**ACTIVITY**
Using the records below, filter for lines that contain the string "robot" and copy them out.

╭─ DATA FOR THIS TASK

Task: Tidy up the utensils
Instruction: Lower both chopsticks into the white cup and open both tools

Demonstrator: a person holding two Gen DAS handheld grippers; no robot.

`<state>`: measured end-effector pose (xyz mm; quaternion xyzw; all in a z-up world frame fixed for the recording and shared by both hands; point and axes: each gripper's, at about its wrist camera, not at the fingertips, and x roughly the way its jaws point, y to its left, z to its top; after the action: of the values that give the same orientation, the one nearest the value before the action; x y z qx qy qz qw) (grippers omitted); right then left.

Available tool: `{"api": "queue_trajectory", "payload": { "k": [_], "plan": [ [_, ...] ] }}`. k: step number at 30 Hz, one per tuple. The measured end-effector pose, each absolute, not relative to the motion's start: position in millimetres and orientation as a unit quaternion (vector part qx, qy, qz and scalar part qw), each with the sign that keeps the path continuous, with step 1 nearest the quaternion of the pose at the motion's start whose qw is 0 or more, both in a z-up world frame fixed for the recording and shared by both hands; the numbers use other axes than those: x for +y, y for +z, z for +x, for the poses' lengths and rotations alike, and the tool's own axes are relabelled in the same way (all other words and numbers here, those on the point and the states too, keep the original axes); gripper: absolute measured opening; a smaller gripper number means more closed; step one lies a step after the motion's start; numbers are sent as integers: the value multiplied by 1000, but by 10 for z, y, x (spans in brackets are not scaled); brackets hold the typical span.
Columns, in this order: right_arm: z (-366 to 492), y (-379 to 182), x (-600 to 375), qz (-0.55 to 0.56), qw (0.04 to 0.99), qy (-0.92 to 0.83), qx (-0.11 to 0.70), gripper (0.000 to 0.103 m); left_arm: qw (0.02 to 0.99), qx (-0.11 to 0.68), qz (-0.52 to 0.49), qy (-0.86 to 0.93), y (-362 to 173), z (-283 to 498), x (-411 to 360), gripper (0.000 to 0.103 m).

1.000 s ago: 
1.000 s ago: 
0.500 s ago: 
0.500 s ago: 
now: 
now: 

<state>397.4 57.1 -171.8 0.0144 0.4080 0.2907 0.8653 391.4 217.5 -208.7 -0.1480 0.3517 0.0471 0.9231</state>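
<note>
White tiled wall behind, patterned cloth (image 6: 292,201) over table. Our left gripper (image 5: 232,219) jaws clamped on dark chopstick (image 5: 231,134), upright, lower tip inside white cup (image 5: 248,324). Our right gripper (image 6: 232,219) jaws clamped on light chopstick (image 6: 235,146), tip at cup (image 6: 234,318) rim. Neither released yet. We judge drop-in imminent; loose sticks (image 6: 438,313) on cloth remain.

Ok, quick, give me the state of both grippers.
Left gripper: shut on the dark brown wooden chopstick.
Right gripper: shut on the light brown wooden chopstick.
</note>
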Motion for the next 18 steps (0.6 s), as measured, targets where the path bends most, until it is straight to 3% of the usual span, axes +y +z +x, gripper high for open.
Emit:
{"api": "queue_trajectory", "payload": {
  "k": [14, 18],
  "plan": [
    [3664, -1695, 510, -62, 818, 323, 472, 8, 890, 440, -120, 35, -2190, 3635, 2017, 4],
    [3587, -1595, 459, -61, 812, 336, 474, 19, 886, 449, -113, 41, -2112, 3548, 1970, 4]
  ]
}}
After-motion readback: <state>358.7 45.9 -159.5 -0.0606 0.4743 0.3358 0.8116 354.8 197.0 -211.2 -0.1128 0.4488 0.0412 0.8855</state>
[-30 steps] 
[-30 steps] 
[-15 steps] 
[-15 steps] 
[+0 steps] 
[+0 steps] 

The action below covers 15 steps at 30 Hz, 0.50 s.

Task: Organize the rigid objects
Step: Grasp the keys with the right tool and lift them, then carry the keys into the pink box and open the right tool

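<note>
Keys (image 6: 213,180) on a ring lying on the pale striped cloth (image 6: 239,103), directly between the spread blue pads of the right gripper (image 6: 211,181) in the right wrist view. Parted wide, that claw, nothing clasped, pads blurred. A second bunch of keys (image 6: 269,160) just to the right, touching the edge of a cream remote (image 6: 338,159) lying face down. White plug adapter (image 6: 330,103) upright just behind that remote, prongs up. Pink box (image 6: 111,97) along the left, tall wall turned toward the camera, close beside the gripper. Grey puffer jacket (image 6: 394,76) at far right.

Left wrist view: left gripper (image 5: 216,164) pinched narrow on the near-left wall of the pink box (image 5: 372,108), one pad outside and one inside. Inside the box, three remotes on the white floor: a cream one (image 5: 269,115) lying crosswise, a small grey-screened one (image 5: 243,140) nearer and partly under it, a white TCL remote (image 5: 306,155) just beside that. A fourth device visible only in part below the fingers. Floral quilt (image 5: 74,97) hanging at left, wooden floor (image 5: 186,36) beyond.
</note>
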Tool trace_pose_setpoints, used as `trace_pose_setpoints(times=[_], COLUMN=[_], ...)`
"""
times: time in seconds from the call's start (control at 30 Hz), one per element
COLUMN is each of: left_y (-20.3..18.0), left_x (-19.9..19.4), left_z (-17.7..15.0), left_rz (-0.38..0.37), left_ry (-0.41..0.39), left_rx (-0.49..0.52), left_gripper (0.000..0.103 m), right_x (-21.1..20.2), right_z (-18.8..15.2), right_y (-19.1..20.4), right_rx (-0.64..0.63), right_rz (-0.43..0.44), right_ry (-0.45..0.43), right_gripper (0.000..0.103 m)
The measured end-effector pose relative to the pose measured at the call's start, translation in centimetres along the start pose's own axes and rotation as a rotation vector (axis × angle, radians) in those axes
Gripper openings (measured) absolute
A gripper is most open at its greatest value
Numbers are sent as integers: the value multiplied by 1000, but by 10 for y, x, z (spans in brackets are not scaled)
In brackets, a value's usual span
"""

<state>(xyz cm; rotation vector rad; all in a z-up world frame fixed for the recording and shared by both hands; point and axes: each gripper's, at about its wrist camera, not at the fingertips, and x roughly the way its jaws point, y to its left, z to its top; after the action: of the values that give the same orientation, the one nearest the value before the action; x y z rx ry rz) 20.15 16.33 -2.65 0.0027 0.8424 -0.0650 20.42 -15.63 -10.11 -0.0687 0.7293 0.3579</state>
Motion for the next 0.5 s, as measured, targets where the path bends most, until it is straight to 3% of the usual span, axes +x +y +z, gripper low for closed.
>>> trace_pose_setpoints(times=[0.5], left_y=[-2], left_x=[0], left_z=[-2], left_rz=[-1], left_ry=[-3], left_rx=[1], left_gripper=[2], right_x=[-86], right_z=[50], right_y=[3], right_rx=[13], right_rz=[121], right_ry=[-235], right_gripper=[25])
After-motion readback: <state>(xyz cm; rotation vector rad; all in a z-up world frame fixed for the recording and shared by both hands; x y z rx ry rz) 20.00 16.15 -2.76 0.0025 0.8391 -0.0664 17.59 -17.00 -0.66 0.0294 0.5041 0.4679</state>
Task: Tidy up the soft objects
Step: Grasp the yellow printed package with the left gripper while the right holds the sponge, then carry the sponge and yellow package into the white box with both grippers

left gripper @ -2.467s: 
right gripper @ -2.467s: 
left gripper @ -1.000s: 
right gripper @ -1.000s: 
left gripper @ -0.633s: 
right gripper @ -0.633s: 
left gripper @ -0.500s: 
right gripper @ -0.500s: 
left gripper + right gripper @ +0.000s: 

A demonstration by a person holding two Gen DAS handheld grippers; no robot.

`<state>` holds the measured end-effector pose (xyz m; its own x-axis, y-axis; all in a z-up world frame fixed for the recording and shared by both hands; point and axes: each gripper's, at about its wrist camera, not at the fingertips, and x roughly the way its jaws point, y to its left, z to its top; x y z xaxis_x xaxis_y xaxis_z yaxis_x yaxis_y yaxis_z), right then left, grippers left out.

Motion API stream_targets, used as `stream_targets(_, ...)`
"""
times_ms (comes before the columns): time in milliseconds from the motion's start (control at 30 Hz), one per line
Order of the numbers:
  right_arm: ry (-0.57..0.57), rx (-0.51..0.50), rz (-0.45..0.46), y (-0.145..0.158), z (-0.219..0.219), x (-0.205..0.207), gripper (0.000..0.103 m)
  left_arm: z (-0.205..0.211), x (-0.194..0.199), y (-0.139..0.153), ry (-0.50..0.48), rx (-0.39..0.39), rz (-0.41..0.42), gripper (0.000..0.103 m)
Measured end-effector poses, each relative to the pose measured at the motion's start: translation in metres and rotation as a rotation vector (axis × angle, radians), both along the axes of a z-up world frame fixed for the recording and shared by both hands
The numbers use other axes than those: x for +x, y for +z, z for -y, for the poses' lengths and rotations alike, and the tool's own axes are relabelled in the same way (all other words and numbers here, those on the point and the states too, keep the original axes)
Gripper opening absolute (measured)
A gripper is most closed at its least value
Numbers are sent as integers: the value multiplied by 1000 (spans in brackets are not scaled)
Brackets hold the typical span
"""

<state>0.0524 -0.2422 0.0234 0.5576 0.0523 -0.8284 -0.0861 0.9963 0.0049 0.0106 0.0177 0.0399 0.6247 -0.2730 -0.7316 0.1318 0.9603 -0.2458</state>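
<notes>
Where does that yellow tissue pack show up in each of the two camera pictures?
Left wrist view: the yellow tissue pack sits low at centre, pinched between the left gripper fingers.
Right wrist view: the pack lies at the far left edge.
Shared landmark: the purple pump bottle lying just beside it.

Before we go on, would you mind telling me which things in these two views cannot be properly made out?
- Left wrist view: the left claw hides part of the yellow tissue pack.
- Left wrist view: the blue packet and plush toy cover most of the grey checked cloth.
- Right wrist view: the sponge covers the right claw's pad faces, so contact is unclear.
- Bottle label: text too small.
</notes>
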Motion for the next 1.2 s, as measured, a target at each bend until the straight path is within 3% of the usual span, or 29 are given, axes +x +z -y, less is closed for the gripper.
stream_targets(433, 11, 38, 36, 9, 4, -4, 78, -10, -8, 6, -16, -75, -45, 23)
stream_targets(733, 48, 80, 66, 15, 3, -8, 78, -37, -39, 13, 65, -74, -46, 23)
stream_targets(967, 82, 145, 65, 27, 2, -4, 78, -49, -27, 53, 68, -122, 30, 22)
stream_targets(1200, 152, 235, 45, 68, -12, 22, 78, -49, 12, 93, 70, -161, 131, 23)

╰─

**TASK RESULT**
Demonstrator: a person holding two Gen DAS handheld grippers; no robot.
A demonstration by a person holding two Gen DAS handheld grippers; no robot.

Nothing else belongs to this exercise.